Les 29 et 30 janvier, plusieurs anciennes patineuses ont accusé trois entraîneurs d’avoir abusé d’elles entre la fin des années 70 et le début des années 90, quand elles étaient adolescentes, provoquant une crise sans précédent dans le sport français. Sarah Abitbol a ainsi accusé son entraîneur Gilles Beyer, de l’avoir violée entre 15 et 17 ans, dans les années 1990-1992, dans son livre « Un si long silence » (Plon).

Si Abitbol n’a brisé le silence que trente ans plus tard, la ministre des Sports a pointé le rôle de Gailhaguet dans le maintien de Gilles Beyer dans le circuit du patinage, malgré des soupçons en 2000.

A l’époque, un courrier de parents dénonçant ses attitudes inappropriées, avait provoqué une enquête administrative, qui avait conduit le ministère des Sports à mettre fin aux fonctions de Beyer le 31 mars 2001.

Mais l’entraîneur avait réintégré le club parisien des Français volants, coordonné dans les années 2010 des tournées de gala de l’équipe de France et figurait dans l’encadrement des Bleus aux Championnats du monde juniors 2011.

Roxana Maracineanu avait dénoncé un « dysfonctionnement général » et pointé la « responsabilité morale et personnelle » de Gailhaguet.

Le patron du patinage avait d’abord choisi la contre-attaque, pointant le rôle du ministère des Sports de l’époque dans le maintien de Beyer dans le patinage, et attaquant Maracineanu, qualifiée de « ministre moralisatrice ».

« Ingérable »

Mais d’autres voix s’étaient jointes à l’appel de la ministre, et l’inquiétude montait de plus en plus dans les clubs, sur tout le territoire.

« Il faut du renouveau », a demandé samedi le président de l’Acsel Caen, Ludovic Le Guennec, membre du conseil fédéral. « Au niveau des structures, des personnes.
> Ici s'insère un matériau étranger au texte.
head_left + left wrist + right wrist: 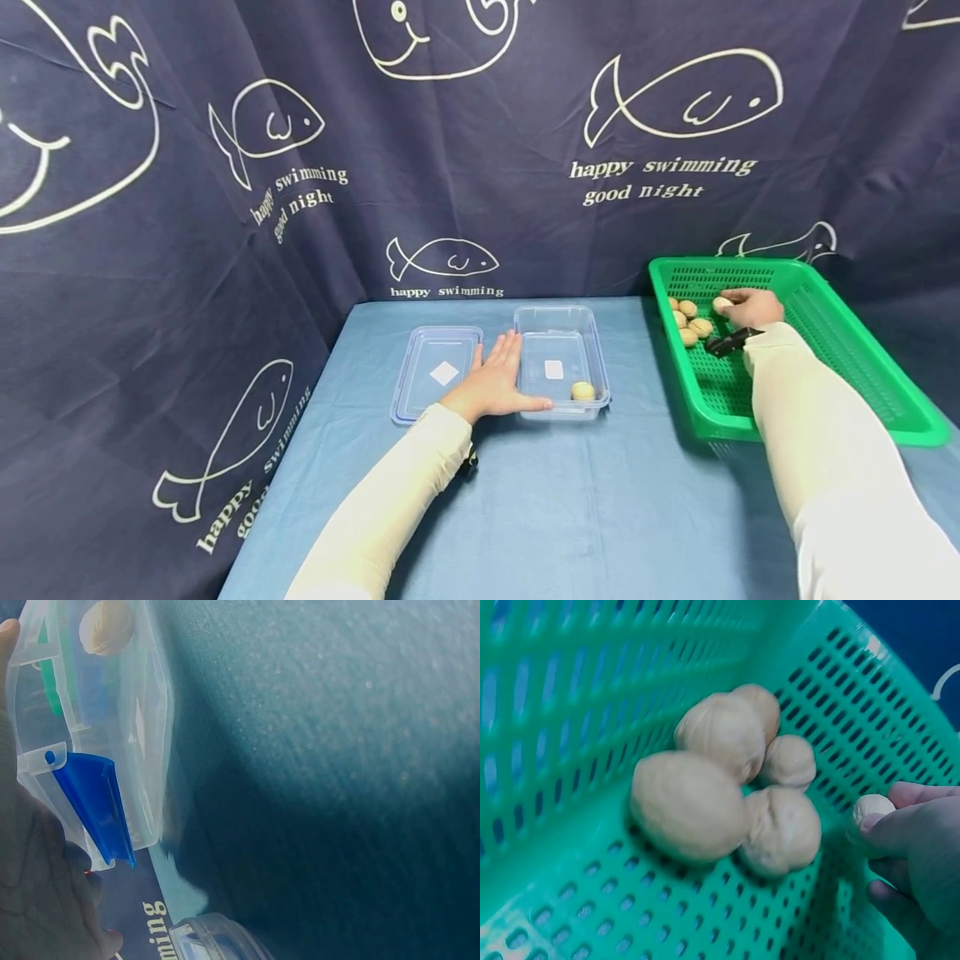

Nos sportifs le méritent. On a besoin de repartir à zéro, surtout après les épisodes qu’on a pu vivre. »

Avant le scandale, la fédération avait déjà dû faire face aux ennuis du patineur Morgan Ciprès, ciblé aux Etats-Unis par une enquête pour avoir envoyé des photos obscènes à une adolescente de 13 ans, puis au contrôle positif à la cocaïne fin septembre de Laurine Lecavelier, cinquième des Championnats d’Europe 2019, révélé en janvier par l’Equipe.

L’inamovible patron du patinage français s’est déjà sorti, lui, de périlleuses ornières.

Eclaboussé par une affaire de tricherie aux JO de Salt Lake City en 2002, il avait été interdit de toute fonction dans le patinage international pendant trois ans. En 2004, il avait également dû démissionner de la présidence de la FFSG sur fond de problèmes de gestion. Mais il s’était réinstallé dans le fauteuil de président en 2007.

Les révélations dans le patinage se sont étendues à d’autres sports. Vendredi, la fédération d’équitation (FFE) a promis une « série d’actions » après les accusations contre trois encadrants d’une ex-cavalière professionnelle.

Deux jours plus tôt, dans le football, le président du SCO d’Angers, Saïd Chabane, visé par des plaintes de quatre femmes, dont une salariée et deux anciennes salariées du club, a été mis en examen pour « agressions sexuelles aggravées ».